-- Exercise prompt --
Find the line with "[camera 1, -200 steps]" in the records below. Copy it and every line after it, up to and including the line with "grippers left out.".

-- Records for the task --
*** Begin section ***

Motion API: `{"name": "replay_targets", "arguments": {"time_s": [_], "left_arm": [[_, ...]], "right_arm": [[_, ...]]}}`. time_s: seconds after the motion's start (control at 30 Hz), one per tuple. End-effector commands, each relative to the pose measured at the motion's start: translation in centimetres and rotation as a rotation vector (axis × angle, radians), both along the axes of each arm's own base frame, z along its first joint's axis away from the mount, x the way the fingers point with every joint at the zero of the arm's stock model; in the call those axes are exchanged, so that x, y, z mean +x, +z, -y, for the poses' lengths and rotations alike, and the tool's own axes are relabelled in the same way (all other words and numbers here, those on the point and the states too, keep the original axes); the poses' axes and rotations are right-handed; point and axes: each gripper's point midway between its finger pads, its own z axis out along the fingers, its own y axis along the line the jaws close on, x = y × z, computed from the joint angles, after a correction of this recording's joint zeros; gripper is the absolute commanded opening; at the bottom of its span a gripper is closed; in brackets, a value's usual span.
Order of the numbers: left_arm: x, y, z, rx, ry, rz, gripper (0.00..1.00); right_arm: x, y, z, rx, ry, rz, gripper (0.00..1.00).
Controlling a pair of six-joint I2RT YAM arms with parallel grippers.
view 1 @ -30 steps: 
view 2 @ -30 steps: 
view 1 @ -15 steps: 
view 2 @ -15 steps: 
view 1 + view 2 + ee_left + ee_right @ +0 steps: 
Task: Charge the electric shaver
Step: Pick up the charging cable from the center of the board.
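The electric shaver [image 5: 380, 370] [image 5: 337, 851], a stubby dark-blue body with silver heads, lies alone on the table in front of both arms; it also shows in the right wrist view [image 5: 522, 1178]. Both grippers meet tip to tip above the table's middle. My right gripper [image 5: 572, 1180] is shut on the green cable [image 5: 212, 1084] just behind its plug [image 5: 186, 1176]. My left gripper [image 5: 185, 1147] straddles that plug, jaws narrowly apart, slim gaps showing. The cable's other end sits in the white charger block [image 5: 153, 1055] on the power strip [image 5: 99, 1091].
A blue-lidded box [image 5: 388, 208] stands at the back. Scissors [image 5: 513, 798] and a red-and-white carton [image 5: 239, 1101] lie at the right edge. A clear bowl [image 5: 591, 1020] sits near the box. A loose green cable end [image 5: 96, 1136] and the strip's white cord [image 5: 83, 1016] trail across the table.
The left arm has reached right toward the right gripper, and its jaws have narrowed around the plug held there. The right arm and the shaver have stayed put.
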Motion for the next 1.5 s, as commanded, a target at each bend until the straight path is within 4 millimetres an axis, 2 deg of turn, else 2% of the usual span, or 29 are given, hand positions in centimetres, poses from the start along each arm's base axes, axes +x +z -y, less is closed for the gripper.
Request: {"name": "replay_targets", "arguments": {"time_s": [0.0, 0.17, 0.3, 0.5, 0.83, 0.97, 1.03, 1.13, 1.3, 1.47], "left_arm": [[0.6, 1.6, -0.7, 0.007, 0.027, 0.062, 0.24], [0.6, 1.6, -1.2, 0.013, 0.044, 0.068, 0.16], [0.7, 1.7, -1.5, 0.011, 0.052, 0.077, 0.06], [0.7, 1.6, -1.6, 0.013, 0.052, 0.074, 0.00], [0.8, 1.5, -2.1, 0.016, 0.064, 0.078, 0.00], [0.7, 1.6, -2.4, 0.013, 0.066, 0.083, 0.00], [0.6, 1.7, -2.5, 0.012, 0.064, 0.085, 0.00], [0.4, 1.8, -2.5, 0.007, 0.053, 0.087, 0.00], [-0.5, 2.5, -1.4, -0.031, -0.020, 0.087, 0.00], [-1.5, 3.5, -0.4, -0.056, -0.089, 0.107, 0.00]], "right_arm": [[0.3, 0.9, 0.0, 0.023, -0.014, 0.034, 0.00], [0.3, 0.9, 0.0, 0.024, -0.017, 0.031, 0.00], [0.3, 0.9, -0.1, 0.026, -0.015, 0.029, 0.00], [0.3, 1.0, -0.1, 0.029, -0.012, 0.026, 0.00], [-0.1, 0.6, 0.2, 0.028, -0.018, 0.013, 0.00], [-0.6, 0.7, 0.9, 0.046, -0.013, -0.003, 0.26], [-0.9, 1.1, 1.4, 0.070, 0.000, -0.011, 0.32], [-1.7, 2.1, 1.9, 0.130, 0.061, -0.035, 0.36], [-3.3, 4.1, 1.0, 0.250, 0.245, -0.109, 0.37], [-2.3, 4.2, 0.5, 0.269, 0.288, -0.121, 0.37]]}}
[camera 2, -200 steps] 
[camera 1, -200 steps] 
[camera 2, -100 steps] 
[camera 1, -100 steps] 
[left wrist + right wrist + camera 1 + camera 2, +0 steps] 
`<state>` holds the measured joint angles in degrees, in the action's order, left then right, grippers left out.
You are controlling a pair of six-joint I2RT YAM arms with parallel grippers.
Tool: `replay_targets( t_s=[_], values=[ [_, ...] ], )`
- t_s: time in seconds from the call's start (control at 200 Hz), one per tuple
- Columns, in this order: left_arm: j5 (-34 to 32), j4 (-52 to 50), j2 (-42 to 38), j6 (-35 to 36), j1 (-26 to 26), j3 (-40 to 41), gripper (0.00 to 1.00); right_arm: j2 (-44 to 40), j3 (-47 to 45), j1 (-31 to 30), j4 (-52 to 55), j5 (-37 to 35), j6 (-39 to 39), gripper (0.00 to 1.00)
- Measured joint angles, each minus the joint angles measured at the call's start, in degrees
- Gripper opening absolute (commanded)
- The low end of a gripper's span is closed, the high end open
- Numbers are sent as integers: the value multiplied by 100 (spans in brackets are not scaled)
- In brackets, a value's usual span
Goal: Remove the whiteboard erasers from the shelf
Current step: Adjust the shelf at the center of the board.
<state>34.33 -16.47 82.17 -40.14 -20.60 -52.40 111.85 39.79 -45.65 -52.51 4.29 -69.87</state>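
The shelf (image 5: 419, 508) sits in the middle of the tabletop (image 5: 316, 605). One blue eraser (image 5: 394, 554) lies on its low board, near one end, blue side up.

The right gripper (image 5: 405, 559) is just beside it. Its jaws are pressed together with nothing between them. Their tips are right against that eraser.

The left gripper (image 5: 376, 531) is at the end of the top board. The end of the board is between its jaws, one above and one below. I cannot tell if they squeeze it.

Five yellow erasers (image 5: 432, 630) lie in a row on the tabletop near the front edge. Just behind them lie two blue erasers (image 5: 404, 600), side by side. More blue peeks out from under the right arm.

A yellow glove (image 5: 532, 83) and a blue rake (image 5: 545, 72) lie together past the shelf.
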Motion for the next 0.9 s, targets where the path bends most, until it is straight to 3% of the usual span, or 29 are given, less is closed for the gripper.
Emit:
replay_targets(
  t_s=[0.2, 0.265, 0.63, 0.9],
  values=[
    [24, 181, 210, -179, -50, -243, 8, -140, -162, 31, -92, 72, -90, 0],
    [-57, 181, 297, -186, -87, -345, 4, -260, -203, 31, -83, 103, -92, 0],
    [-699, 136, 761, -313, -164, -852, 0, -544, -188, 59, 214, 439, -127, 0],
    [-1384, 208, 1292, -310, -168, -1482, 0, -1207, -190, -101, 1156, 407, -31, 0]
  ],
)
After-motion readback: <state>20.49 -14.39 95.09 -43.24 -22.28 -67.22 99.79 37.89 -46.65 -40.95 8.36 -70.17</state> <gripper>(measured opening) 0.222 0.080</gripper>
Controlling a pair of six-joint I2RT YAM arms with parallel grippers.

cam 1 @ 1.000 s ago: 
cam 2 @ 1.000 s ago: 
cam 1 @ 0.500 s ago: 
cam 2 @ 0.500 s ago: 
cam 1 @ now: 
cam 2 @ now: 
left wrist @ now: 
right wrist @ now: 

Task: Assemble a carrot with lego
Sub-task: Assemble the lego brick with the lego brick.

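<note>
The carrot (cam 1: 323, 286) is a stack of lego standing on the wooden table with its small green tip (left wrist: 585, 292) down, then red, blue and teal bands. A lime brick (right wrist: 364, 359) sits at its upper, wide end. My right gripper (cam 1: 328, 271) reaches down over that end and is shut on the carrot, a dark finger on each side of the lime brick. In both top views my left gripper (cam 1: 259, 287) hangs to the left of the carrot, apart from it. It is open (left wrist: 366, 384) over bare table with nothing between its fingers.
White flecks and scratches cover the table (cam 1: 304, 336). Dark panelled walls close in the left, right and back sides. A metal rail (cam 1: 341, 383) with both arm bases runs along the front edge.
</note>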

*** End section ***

-- Response for this exercise --
[camera 1, -200 steps] 
[camera 2, -100 steps] 
[camera 1, -100 steps] 
[left wrist + right wrist + camera 1 + camera 2, +0 steps] 
`<state>` holds the measured joint angles in degrees, in the action's order, left then right, grippers left out.

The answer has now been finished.